- [Task directions] When you retype the listing, keep every word exactly as it appears.

↓↓↓

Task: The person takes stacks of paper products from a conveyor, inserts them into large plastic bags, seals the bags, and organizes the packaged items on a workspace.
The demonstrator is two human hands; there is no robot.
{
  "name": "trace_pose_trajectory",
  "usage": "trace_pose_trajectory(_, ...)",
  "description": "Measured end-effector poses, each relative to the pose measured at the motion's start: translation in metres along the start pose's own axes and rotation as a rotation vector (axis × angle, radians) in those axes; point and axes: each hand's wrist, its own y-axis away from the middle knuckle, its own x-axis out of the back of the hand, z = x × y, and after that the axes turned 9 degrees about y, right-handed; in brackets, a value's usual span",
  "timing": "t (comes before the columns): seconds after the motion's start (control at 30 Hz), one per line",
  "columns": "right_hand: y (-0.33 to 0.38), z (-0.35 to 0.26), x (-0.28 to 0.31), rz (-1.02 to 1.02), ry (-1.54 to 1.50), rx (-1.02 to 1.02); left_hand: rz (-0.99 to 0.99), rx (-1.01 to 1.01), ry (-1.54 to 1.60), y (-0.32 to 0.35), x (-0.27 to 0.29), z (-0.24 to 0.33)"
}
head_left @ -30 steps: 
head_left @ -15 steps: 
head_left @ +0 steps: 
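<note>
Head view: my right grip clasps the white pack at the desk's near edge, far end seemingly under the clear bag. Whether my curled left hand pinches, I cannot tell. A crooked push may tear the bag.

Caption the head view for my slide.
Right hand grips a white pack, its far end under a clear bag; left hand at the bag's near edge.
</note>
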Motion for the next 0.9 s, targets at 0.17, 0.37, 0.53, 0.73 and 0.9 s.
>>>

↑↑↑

- [Written response]
Task: The person takes stacks of paper products from a conveyor, inserts them into large plastic bags, seals the bags, and organizes the packaged items on a workspace.
The demonstrator is two human hands; there is no robot.
{
  "name": "trace_pose_trajectory",
  "usage": "trace_pose_trajectory(_, ...)",
  "description": "Measured end-effector poses, each relative to the pose measured at the motion's start: translation in metres along the start pose's own axes and rotation as a rotation vector (axis × angle, radians) in those axes; point and axes: each hand's wrist, its own y-axis away from the middle knuckle, its own x-axis out of the back of the hand, z = x × y, and after that the axes turned 9 degrees about y, right-handed; in brackets, a value's usual span",
  "timing": "t (comes before the columns): seconds after the motion's start (control at 30 Hz), one per line",
  "columns": "right_hand: y (-0.33 to 0.38), z (-0.35 to 0.26), x (-0.28 to 0.31), rz (-1.02 to 1.02), ry (-1.54 to 1.50), rx (-1.02 to 1.02); left_hand: rz (-0.99 to 0.99), rx (-1.01 to 1.01), ry (-1.54 to 1.60), y (-0.32 to 0.35), x (-0.27 to 0.29), z (-0.24 to 0.33)"
}
head_left @ -30 steps: 
head_left @ -15 steps: 
head_left @ +0 steps: 
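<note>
Head view: my right grip clasps the white pack at the desk's near edge, far end seemingly under the clear bag. Whether my curled left hand pinches, I cannot tell. A crooked push may tear the bag.

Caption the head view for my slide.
Right hand grips a white pack, its far end under a clear bag; left hand at the bag's near edge.
</note>
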Motion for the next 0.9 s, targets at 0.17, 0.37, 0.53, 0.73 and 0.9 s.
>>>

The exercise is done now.